1. ## tires

A car with tires that have a radius of 15 in. was driven on a trip and the odometer showed the distance traveled was 400 mi. With snow tires installed, the odometer showed that the distance for the return trip (same route) was 390 mi. Find the radius of the snow tires.

2. Originally Posted by Confused25
A car with tires that have a radius of 15 in. was driven on a trip and the odometer showed the distance traveled was 400 mi. With snow tires installed, the odometer showed that the distance for the return trip (same route) was 390 mi. Find the radius of the snow tires.
Let $n_1, r_1=15\mathrm{in}$ and $n_2, r_2$ be the number of turns of the tires and the radius of the tires in the two cases.
Since the distance travelled was the same in both cases, we have that
$\text{(I)}\quad n_1\cdot 2\pi r_1=n_2\cdot 2\pi r_2$
Also, the odometer deduces the distance travelled by counting the number of turns of the tires so that we have
$\text{(II)}\quad \frac{n_1}{n_2}=\frac{400\mathrm{mi}}{390\mathrm{m i}}$
From (I) we get that
$\text{(III)}\quad \frac{n_1}{n_2}=\frac{2\pi r_2}{2\pi r_1}=\frac{r_2}{r_1}$
Comparing (II) with (III) gives
$\frac{r_2}{r_1}=\frac{400\mathrm{mi}}{390\mathrm{m i}}$
Since $r_1$ is known, it is now easy to solve for $r_2$.

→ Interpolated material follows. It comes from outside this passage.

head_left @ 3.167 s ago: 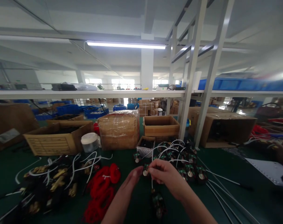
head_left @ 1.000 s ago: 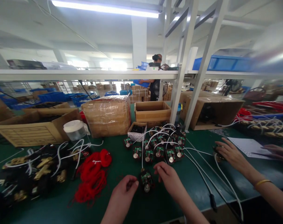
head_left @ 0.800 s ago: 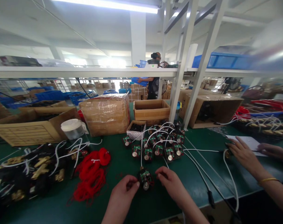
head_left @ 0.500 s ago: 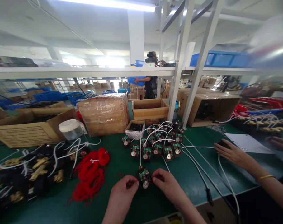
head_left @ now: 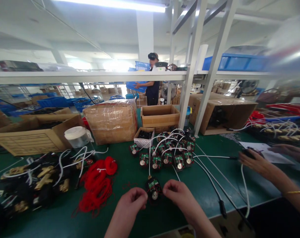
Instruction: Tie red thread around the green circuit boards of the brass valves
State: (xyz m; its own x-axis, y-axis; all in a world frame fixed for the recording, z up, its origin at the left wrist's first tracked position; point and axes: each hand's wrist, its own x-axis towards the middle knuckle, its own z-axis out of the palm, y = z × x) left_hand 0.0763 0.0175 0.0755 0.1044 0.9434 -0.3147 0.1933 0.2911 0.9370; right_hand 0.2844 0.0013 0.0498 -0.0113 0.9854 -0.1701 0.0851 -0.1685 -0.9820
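Green tabletop (head_left: 130,215) under a white shelf (head_left: 90,76); bundled red wires (head_left: 97,185) lie on the worker's left, a co-worker's hand (head_left: 258,162) holds a dark part at far right. Circuit-board unit (head_left: 153,190) sits between the worker's hands, below the grouped units (head_left: 167,158). Left hand (head_left: 132,201) and right hand (head_left: 178,195): fingertips pinched beside it; grip on any wire unclear.

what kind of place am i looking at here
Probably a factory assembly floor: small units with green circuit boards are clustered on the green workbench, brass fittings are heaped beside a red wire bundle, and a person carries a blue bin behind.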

3. Originally Posted by Confused25
A car with tires that have a radius of 15 in. was driven on a trip and the odometer showed the distance traveled was 400 mi. With snow tires installed, the odometer showed that the distance for the return trip (same route) was 390 mi. Find the radius of the snow tires.
The distance travelled in one revolution is $2\pi r$

The distance travelled in $k$ revolutions will $2 \pi rk$

With your normal tyres this will be 400: $2 \pi kr_1 = 400$ (eq1)

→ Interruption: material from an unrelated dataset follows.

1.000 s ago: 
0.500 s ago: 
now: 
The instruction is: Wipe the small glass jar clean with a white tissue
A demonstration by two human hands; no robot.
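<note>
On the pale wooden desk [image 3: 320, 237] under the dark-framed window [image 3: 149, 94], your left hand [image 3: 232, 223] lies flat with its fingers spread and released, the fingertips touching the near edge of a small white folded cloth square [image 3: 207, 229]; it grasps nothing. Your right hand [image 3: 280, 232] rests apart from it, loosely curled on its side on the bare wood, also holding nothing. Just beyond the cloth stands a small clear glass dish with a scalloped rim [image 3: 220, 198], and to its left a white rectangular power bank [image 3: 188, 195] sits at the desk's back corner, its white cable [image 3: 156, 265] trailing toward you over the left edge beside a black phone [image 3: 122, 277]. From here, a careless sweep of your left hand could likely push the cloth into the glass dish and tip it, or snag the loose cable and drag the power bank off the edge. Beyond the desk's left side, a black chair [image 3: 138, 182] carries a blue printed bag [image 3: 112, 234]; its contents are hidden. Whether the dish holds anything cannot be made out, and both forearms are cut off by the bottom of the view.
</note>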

With snow tyres this will be 390: $2 \pi kr_2 = 390$ (eq2)

$\frac{(eq2)}{(eq1)}$

$\frac{2 \pi k r_2}{2 \pi k r_1} = \frac{390}{400}$

$\frac{r_2}{15} = \frac{39}{40}$

Solve for $r_2$

4. I have two questions. Shouldn't snow tires have a bigger radius, not smaller?
Also, how can you assume that both tires travel the same revolutions?

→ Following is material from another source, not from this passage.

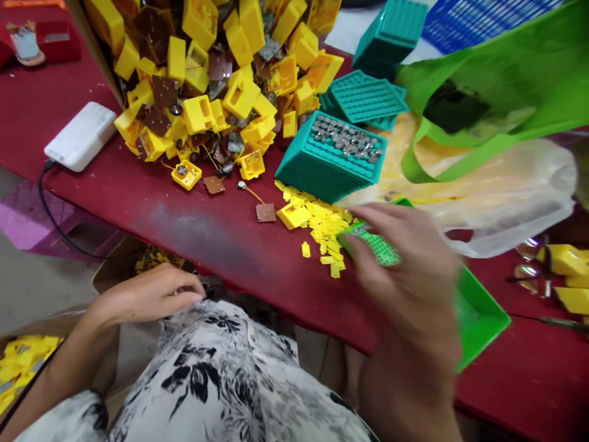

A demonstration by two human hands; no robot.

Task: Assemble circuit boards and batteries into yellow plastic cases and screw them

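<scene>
My right hand [409, 270], blurred by motion, is over a bright green tray [481, 319] on the table. Its thumb and forefinger are apart at the tray's left end, beside a green dotted surface [380, 245]. No held thing shows between them; the other fingers are partly hidden. Small flat yellow plastic pieces [324, 224] lie in a heap just left of these fingertips. My left hand [154, 291] rests at my lap by the patterned clothing, its fingers curled in and nothing visible in them.
Yellow casings [197, 113] with wired circuit boards spill from a box at the back. Stacked teal trays [331, 162] carry button cells [347, 138]. A white power bank [80, 136] with a cable lies left. A green bag [501, 92] and clear plastic bag [519, 190] stand right.
</scene>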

5. Originally Posted by Confused25
I have two questions. Shouldn't snow tires have a bigger radius, not smaller?
Also, how can you assume that both tires travel the same revolutions?
Yes, you are right as regards the radius of the snow tires. $\mathrm{e}^{\mathrm{i}\pi}$ must have made a mistake. So try my answer (see above).
As regards the distance in both directions: we assume that the exact same route was travelled on the return trip.